Static: Wednesday, March 6, 2003
A D V E R T I S E M E N T
A D V E R T I S E M E N T
Daring Dandruff

Static loves modern art, especially those live construction workers and the Cyclone fence around Vortex, the vertical Richard Serra sculpture threatening the sky above the new Modern Art Museum of Fort Worth. What you think is just a plain old fence is actually a statement on modern art’s inaccessibility. And the construction workers: They’re letting viewers in on the process of modern art. As a stroke of neo-conceptual inspiration, this set-up is pure genius.

But the people at the Modern won’t take credit for it; they say the fence is there to keep people off the floor stones inside the sculpture. See, heavy foot traffic has loosened some of these stones from their plastic support columns. So until the large men in hard hats and work boots finish replacing those plastic columns with formed concrete, the fence will be keeping the unwashed (basically, all of us) from experiencing the nearly 68-foot Twizzler bite. This makes Static a sad panda.
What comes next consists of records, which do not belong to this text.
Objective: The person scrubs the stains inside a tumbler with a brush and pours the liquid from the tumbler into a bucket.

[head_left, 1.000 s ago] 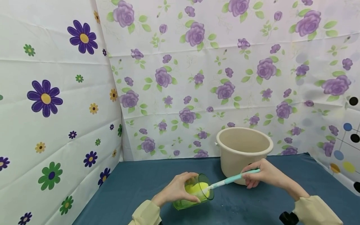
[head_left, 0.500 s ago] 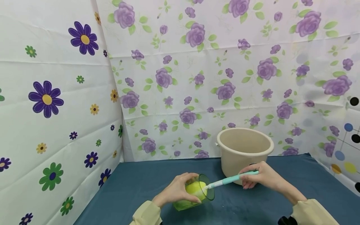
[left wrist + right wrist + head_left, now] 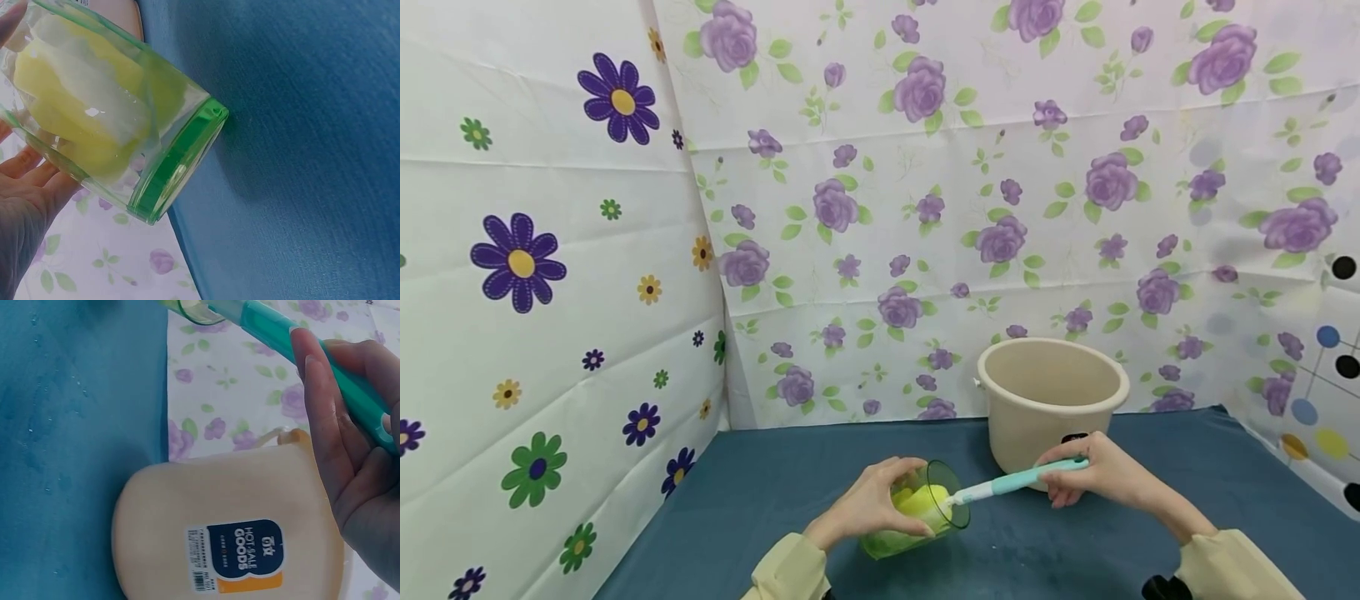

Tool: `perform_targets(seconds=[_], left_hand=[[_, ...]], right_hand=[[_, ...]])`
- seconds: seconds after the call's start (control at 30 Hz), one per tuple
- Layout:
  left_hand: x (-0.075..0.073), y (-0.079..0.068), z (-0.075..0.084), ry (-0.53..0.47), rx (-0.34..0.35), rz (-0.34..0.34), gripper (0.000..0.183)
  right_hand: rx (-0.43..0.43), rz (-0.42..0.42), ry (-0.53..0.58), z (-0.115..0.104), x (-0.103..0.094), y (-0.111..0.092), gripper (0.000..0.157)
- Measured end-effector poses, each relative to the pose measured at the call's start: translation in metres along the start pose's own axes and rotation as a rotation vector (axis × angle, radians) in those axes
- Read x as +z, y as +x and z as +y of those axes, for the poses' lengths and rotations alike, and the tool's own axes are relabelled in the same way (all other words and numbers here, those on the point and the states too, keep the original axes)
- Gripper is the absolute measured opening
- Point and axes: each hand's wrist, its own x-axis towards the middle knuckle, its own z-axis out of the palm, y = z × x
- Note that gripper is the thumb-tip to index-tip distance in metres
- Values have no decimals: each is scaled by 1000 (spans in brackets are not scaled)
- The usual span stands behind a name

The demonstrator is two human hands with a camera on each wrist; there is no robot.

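My left hand (image 3: 871,505) grips a clear green-tinted drinking glass (image 3: 887,546), thumb on the near side and fingers over the top. The glass lies tilted, its mouth facing right; in the left wrist view its thick green base (image 3: 178,159) points down near the cloth. A cup brush (image 3: 1018,479) with a teal and white handle is held in my right hand (image 3: 1105,471). Its yellow and white sponge head (image 3: 87,100) sits inside the glass. In the right wrist view, fingers and thumb pinch the teal handle (image 3: 272,328).
Behind my right hand stands a beige bucket (image 3: 1037,417) with a blue and orange label (image 3: 247,553). Small water drops dot the blue-green cloth (image 3: 760,467) on the table. Flower-printed sheets (image 3: 865,208) hang at the back and left.
My right hand has shifted slightly left and down, with the brush a little deeper in the glass. The sponge head looks turned or squeezed differently. My left hand stays almost in place.
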Motion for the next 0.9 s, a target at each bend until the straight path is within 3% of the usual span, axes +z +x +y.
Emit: perform_targets(seconds=[0.33,0.63,0.9], left_hand=[[-1,0,1,16,19,3,72],[-2,2,0,16,8,6,73],[0,2,-1,4,-3,-1,72]], right_hand=[[-30,-12,50,7,14,1,18],[-87,10,4,-7,14,5,17],[-44,7,-19,-17,6,7,20]])
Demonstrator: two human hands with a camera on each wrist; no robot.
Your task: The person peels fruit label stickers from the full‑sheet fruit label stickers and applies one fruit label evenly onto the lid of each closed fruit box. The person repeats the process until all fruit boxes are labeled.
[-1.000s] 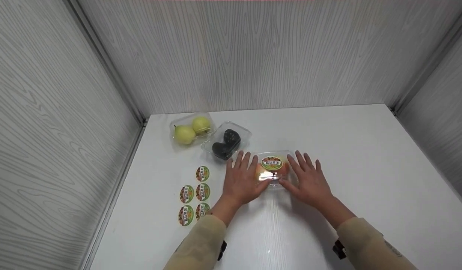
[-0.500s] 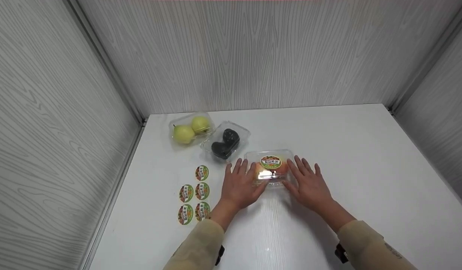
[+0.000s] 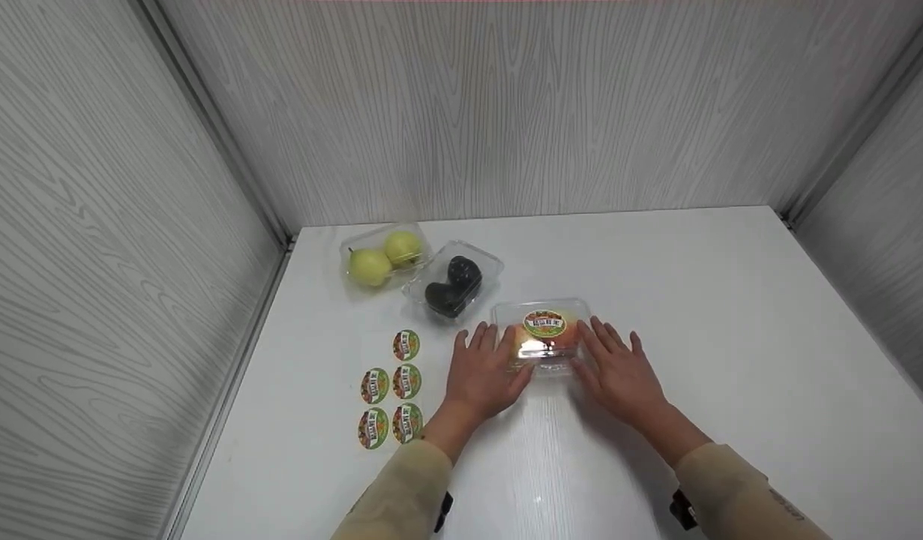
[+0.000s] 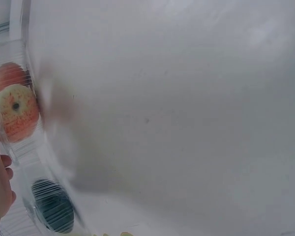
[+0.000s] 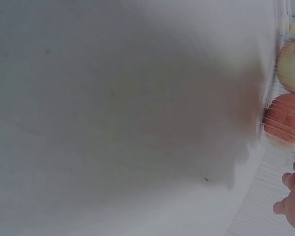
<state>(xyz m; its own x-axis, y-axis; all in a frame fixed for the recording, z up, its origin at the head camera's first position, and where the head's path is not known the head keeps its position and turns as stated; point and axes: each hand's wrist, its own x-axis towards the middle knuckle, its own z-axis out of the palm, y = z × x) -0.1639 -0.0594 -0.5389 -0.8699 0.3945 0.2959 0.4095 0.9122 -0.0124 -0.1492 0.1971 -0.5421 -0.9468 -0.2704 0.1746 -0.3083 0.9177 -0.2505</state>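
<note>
A clear plastic fruit box [image 3: 521,309] with red-and-yellow, peach-like fruit [image 5: 285,120] lies in front of me. On its lid is an oval fruit sticker [image 3: 544,324]. My left hand [image 3: 482,379] rests along the box's left side with fingers extended and spread. My right hand [image 3: 618,375] lies the same way at the right side, fingertips right at the box's edge. Both thumbs point inward toward the near edge. In the left wrist view the peach-like fruit [image 4: 18,110] shows through the ridged side wall.
Several oval stickers [image 3: 406,382] lie on the table [image 3: 731,315] to the left. Behind them are a clear box of dark fruit [image 3: 441,298] and a clear box of yellow-green pears [image 3: 370,268], close together. Grey wood-grain panels [image 3: 506,112] enclose the back and sides.
Both hands have drawn slightly back toward me, uncovering more of the box's left and right edges. The box, its sticker and the other things stay in place.
</note>
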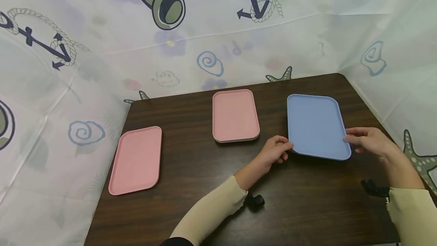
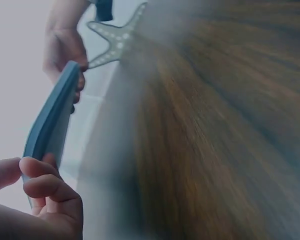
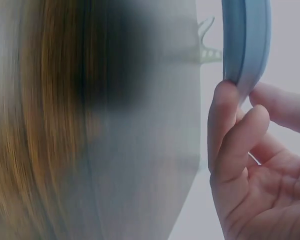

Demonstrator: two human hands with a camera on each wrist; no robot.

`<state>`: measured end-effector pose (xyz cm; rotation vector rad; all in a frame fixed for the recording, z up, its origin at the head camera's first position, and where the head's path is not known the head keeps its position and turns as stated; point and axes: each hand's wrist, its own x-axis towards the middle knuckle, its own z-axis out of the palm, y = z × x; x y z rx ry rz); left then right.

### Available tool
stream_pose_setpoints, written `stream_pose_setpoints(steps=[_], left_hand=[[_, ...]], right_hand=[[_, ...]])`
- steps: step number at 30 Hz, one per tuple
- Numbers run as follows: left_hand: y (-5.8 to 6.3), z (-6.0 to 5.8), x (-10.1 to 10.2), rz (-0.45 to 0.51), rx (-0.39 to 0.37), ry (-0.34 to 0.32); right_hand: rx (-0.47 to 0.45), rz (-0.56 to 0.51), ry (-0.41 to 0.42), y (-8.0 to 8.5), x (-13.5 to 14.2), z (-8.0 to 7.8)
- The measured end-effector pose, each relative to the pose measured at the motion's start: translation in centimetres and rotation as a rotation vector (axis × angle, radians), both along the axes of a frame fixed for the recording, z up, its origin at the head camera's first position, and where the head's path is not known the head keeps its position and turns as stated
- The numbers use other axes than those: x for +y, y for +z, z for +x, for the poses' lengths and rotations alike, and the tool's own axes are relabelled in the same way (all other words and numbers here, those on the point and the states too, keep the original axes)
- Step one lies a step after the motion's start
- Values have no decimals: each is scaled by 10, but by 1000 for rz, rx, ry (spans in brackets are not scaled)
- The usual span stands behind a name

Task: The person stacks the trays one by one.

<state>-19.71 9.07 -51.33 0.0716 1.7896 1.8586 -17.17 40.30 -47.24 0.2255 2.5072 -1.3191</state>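
A blue rectangular tray (image 1: 317, 126) with rounded corners is held between both hands at the right side of the table. My left hand (image 1: 274, 150) pinches its near left corner between thumb and fingers. On the opposite side, my right hand (image 1: 372, 141) grips the right edge near the front corner. In the left wrist view, the tray (image 2: 50, 117) appears edge-on, raised off the tabletop, with the right hand (image 2: 65, 52) at its far end. The right wrist view shows fingertips under the tray's rim (image 3: 246, 42) and the thumb on its other side.
A pink tray (image 1: 235, 115) lies at the back middle, with a paler edge beneath it. Another pink tray (image 1: 136, 160) lies at the left edge of the dark wood table (image 1: 191, 185). A patterned cloth (image 1: 205, 22) hangs behind and along both sides.
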Motion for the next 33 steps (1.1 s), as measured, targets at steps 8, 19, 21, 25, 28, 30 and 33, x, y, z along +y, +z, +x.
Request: stream_pose_setpoints(steps=[8,19,21,25,28,30,33], left_hand=[[18,22,-66,63,-2,-85],[15,65,-163,93,-8,-106],[15,71,-178,89,5,-97],[14,79,-203,79,23,-94],[11,83,-220,66,22,-95],[9,86,-229,60,19,-83],[5,91,-239,54,15,-50]], right_hand=[[-4,-131,66,7,-47,4],[-13,-275,188,4,-126,7],[-13,-295,198,1,-140,8],[-12,-335,208,-2,-164,11],[-25,-363,208,-5,-179,14],[-36,-374,210,-8,-187,15],[-44,-381,226,-13,-197,14]])
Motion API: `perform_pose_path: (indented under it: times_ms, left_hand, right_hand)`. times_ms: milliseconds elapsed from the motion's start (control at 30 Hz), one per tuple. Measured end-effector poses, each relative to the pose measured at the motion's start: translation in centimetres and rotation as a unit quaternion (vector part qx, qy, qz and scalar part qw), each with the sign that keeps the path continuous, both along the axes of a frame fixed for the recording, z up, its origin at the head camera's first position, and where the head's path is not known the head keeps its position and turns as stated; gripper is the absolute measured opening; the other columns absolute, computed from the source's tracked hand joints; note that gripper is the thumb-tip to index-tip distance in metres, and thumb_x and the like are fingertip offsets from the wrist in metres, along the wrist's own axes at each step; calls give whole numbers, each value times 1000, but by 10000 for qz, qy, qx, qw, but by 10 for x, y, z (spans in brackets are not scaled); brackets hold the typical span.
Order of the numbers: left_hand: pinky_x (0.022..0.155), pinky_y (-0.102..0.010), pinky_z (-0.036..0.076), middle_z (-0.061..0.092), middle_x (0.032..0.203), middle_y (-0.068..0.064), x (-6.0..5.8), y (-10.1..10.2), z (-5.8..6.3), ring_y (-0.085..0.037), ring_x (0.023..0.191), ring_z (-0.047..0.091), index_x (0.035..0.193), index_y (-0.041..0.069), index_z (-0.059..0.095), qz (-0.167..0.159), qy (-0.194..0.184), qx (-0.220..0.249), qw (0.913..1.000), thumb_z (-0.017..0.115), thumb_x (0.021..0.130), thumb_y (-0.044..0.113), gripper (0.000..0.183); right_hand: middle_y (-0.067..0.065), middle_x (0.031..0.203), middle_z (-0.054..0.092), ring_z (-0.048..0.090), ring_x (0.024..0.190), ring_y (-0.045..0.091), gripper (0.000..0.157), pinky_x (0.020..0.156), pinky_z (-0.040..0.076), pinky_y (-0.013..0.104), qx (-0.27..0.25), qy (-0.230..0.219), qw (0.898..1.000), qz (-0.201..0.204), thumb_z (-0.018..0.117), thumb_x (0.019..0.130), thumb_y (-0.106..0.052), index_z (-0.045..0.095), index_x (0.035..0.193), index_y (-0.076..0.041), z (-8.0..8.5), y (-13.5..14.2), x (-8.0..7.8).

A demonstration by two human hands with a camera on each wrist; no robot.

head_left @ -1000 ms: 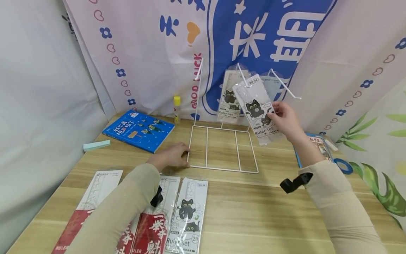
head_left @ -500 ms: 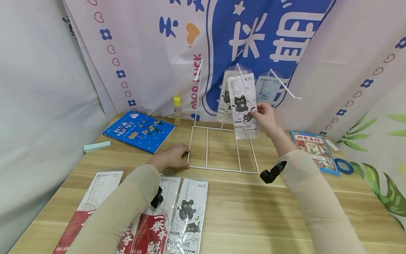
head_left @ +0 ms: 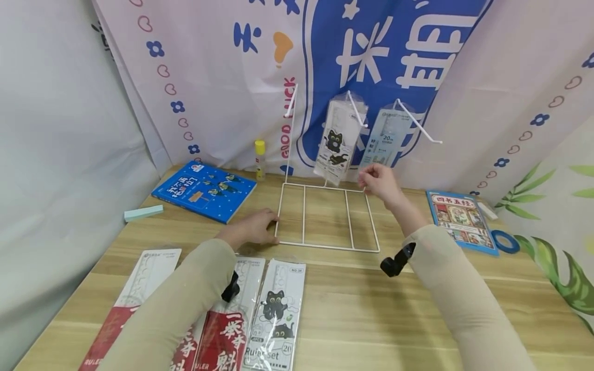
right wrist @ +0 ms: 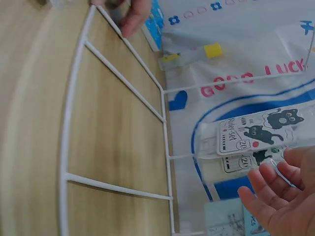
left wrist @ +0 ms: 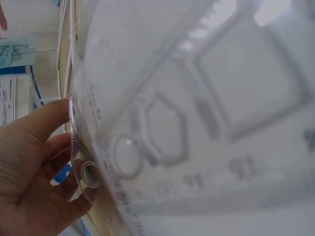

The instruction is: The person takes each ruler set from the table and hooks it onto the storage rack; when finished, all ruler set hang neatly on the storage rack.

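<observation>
A white wire display rack [head_left: 327, 248] stands on the table with three prongs at its top. My left hand [head_left: 250, 226] grips the left side of its base; a clear ruler package [left wrist: 197, 118] blocks much of the left wrist view. Black-cat ruler sets [head_left: 337, 139] in clear packaging hang from the middle prong, the front one tilted. A light blue ruler package [head_left: 386, 136] hangs on the right prong. My right hand [head_left: 381, 184] is just below and right of the cat sets, holding nothing, its fingers loosely bent and apart from the packages [right wrist: 256, 128].
Red-and-white ruler packages [head_left: 225, 330] and another cat ruler set [head_left: 274, 314] lie at the front left. A blue book [head_left: 204, 190] and a glue stick [head_left: 260, 159] are behind. At right are a picture-covered booklet [head_left: 464, 221] and blue tape [head_left: 506, 241].
My right hand has moved a cat ruler set leftward onto the middle prong and let go of it. The package now hangs with the other there. My left hand has stayed on the rack.
</observation>
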State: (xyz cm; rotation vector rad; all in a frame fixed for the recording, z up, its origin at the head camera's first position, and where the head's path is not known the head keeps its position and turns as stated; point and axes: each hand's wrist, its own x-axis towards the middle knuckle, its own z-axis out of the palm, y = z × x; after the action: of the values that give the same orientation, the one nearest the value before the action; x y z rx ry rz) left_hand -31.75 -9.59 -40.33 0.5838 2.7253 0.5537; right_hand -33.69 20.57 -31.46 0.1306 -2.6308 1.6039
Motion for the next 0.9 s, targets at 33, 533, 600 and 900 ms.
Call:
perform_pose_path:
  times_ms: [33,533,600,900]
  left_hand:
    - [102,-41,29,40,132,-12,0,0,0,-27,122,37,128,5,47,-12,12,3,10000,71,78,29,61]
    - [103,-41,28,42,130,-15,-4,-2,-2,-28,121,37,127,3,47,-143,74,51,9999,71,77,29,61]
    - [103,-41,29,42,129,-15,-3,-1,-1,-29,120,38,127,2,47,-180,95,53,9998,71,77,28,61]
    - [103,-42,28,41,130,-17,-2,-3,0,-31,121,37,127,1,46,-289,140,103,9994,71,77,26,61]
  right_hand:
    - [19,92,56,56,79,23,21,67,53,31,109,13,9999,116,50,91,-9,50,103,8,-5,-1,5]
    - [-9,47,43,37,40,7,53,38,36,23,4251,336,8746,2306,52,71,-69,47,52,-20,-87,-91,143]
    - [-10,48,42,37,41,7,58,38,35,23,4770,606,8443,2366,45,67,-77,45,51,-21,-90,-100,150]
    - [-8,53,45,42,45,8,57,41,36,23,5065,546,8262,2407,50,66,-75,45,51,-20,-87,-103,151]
One thing Museum folks stressed to Static is that the fence, contrary to popular rumor, is not there to keep people from being hit with falling rust chips. Vortex is supposed to rust (and Museum personnel are supposed to continuously clean up what is shed). Made of Corten steel, the massive construct will slowly lose its skin to oxidization, changing from its current burnt-orange to a deep brown. Museum spokesperson Susan Rogers said that Vortex will probably achieve its patina in about a year. The rusting is part of the art. Again, pure genius.

Offense: Tailgating

When one writer steals another writer’s words, it’s called plagiarism. But what do you call it when one writer lifts another’s curiosity? Fort Worth Weekly filed a request under the Texas public information act with city hall on Feb. 21 for records dealing with the controversy that has erupted (as reported in today’s cover story) in the city’s IT Solutions department. A Fort Worth Star-Telegram reporter caught a whiff of the Weekly snooping and filed her own request — for a copy of the Weekly’s request— and then, Static is told, asked for exactly the same documents. In the meantime, Static is filing its own request — to cut the poaching. Surely the bright lights in the big city daily can come up with ideas of their own. And maybe even with their own misspellings. Tuesday’s Star-T story included the same misspelled name as the story posted Friday on the Weekly’s web site.